The whole listing is to be restated, character for character.

○ ○ ○ ○ ○ ○ ○

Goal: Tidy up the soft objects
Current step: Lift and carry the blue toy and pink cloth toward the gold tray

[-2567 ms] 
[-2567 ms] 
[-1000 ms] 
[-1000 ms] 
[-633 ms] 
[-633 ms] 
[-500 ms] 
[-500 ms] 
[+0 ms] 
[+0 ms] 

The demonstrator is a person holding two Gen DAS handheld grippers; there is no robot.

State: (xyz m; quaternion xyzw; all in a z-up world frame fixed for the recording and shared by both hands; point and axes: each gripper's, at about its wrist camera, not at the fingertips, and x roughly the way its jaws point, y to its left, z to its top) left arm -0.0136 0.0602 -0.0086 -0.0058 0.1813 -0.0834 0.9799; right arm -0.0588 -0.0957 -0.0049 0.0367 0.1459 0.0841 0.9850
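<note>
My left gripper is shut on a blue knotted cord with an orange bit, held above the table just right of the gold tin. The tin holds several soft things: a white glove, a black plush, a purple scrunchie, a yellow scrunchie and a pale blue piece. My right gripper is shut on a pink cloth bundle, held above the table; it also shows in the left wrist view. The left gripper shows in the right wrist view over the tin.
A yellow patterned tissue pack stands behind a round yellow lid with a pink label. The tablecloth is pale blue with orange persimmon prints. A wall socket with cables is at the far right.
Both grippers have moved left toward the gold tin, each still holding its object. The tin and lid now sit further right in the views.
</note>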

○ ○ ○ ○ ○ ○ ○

Finished task:
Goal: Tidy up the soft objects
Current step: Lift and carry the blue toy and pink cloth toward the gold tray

[-2567 ms] 
[-2567 ms] 
[-1000 ms] 
[-1000 ms] 
[-633 ms] 
[-633 ms] 
[-500 ms] 
[-500 ms] 
[+0 ms] 
[+0 ms] 

The demonstrator is a person holding two Gen DAS handheld grippers; there is no robot.

State: (xyz m; quaternion xyzw; all in a z-up world frame fixed for the recording and shared by both hands; point and axes: each gripper's, at about its wrist camera, not at the fingertips, and x roughly the way its jaws point, y to its left, z to its top) left arm -0.0136 0.0602 -0.0086 -0.0058 0.1813 -0.0834 0.9799; right arm -0.0588 -0.0957 -0.0049 0.0367 0.1459 0.0841 0.9850
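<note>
My left gripper is shut on a blue knotted cord with an orange bit, held above the table just right of the gold tin. The tin holds several soft things: a white glove, a black plush, a purple scrunchie, a yellow scrunchie and a pale blue piece. My right gripper is shut on a pink cloth bundle, held above the table; it also shows in the left wrist view. The left gripper shows in the right wrist view over the tin.
A yellow patterned tissue pack stands behind a round yellow lid with a pink label. The tablecloth is pale blue with orange persimmon prints. A wall socket with cables is at the far right.
Both grippers have moved left toward the gold tin, each still holding its object. The tin and lid now sit further right in the views.
</note>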

Nothing else is required for this exercise.